:: YOUR ASSIGNMENT ::
Include in the output exactly the lines from the opening of the data through the line containing "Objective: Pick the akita", and nothing more.

Saved entries
◆ ◆ ◆
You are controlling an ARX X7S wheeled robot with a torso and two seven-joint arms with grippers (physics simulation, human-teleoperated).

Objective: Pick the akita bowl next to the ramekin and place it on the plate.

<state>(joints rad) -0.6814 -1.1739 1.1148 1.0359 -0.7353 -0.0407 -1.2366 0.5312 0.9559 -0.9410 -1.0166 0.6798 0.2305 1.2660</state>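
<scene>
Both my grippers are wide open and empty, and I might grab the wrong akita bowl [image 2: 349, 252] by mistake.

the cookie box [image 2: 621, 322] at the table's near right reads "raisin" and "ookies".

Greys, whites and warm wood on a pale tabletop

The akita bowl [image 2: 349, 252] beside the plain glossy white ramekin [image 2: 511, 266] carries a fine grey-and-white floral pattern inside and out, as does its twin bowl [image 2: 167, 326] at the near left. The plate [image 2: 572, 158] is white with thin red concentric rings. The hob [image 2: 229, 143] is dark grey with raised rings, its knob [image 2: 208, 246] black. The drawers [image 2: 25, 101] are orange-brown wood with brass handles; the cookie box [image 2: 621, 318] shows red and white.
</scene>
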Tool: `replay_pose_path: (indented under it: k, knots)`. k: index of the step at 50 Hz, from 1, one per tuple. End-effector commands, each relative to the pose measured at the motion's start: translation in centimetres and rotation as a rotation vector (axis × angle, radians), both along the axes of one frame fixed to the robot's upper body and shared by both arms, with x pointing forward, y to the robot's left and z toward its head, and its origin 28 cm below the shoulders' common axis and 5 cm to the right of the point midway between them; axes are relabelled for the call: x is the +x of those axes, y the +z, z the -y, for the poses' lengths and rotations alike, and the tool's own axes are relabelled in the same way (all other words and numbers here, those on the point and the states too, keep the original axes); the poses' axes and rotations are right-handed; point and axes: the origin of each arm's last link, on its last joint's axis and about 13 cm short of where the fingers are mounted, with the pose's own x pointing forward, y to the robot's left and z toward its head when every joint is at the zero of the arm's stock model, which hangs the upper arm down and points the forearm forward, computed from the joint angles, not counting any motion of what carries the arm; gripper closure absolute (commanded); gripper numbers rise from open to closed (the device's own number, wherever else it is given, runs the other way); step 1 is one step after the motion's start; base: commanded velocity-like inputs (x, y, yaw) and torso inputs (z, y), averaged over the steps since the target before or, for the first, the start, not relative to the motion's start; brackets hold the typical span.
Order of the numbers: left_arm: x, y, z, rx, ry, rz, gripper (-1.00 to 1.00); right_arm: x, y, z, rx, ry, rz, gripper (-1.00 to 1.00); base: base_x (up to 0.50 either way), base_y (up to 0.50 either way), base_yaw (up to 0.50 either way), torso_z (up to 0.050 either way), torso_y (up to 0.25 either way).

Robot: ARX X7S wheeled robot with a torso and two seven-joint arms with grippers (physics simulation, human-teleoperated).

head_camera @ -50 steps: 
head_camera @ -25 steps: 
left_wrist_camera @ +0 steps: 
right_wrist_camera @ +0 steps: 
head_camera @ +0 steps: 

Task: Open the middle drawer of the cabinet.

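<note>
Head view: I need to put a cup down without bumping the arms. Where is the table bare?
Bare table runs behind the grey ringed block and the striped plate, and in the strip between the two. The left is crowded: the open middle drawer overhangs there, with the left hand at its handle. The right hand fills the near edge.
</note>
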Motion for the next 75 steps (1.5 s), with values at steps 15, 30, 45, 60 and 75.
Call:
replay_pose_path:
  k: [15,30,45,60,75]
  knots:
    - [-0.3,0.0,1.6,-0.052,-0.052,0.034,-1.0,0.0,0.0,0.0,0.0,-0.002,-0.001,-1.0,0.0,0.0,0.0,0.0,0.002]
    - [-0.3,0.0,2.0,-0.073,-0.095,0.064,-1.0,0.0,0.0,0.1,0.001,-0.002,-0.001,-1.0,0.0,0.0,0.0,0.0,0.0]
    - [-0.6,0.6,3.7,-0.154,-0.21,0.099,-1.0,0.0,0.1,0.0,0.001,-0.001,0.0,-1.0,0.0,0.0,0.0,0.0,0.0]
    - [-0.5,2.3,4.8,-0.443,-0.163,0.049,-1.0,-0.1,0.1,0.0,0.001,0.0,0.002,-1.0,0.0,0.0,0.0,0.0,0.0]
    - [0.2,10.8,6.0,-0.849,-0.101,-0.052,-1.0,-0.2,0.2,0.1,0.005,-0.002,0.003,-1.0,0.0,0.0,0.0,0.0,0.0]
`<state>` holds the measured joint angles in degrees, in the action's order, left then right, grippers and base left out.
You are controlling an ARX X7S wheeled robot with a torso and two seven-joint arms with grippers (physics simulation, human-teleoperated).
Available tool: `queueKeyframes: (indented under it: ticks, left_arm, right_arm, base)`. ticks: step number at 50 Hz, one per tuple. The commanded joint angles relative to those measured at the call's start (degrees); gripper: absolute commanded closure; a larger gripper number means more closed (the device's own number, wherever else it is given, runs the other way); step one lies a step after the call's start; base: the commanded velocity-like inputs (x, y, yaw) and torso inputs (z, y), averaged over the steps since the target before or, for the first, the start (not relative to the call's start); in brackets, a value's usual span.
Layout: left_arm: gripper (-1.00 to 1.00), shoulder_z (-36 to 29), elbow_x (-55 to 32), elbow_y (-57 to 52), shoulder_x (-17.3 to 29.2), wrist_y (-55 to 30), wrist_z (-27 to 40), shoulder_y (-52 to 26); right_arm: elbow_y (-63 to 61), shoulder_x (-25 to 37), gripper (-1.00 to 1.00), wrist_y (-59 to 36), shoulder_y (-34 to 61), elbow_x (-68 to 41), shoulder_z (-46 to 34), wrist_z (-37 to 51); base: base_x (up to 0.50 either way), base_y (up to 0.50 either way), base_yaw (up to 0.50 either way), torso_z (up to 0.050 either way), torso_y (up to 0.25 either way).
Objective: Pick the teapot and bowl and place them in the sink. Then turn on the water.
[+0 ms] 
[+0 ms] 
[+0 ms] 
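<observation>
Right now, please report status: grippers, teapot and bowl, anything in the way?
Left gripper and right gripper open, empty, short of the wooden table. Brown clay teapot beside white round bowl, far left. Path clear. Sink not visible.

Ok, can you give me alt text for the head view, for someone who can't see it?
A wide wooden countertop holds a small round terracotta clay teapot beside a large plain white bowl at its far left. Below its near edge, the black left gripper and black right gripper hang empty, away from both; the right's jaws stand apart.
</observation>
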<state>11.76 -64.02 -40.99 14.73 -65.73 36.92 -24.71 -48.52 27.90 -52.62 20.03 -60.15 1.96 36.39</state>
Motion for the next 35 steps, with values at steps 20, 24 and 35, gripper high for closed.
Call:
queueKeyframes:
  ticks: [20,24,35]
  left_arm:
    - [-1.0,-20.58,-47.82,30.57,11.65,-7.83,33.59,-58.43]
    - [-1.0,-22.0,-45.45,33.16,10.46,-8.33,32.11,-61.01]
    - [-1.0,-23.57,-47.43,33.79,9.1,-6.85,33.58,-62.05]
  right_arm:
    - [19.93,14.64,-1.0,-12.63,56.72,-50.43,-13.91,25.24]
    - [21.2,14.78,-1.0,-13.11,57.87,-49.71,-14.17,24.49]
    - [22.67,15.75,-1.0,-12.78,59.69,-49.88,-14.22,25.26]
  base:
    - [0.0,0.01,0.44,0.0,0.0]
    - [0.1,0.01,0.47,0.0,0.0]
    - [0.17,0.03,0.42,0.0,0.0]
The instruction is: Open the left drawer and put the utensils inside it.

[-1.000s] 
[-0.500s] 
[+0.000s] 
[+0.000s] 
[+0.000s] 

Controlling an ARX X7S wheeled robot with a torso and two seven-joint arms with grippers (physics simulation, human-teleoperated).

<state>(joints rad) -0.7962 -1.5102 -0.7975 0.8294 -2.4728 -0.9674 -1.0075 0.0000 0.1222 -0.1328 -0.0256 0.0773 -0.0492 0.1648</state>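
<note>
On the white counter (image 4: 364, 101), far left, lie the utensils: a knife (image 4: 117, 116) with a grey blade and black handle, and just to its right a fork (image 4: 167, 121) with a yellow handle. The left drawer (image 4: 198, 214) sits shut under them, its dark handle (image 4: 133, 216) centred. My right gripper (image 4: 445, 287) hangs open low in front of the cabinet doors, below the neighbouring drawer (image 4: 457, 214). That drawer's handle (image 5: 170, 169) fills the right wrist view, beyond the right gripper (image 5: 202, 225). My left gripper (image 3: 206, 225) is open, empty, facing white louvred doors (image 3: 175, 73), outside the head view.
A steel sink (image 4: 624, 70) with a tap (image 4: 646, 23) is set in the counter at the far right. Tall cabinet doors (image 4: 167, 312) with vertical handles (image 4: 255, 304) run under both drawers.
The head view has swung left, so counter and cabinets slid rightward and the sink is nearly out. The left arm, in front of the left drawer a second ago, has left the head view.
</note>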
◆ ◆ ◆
:: TASK SOLUTION ::
You are controlling an ARX X7S wheeled robot with a torso and two seven-joint arms with grippers (physics simulation, human-teleoperated).

Objective: Pick the akita bowl next to the ramekin and place it on the plate.

The work on this exercise is now complete.